▸ Exercise brief
Your answer should be every line of the records that contains the word "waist", copied as it stands.

▸ Information given
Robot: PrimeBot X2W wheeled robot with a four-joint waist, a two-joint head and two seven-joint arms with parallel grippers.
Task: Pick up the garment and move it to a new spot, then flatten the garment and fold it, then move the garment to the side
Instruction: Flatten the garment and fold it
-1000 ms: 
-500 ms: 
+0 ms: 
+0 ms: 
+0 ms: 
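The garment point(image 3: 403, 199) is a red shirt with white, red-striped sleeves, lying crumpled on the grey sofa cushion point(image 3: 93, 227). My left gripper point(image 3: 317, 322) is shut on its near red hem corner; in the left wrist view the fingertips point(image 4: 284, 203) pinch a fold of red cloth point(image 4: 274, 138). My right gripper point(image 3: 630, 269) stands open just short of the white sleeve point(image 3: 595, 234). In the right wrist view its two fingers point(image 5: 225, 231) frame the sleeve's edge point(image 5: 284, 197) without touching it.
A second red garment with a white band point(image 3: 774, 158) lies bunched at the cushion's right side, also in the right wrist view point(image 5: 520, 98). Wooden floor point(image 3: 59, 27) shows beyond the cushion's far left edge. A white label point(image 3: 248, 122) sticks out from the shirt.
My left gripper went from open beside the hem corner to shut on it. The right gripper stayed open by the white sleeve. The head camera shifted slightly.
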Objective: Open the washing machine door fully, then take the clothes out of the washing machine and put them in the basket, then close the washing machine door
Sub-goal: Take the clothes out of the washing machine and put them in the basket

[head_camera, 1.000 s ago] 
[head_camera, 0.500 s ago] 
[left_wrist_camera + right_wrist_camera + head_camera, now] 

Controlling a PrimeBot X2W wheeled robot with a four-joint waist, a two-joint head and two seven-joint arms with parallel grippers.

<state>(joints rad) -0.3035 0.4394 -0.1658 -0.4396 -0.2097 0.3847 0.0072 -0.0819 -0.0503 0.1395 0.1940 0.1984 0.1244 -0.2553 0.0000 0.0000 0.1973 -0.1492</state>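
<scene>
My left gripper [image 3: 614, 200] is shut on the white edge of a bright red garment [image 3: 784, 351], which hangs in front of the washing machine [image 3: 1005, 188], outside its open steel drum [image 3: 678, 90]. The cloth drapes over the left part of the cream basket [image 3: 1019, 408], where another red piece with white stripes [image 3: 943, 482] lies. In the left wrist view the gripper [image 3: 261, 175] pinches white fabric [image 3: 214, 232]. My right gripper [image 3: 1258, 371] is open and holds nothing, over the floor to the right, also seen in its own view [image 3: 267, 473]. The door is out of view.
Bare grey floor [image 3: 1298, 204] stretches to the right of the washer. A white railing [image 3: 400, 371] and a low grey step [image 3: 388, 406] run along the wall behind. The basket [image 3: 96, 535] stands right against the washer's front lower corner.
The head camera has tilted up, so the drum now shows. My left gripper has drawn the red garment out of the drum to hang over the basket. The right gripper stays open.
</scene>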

▸ Solution for this task
Robot: PrimeBot X2W wheeled robot with a four-joint waist, a two-joint head and two seven-joint arms with parallel grippers.
Controlling a PrimeBot X2W wheeled robot with a four-joint waist, a two-joint head and two seven-joint arms with parallel grippers.

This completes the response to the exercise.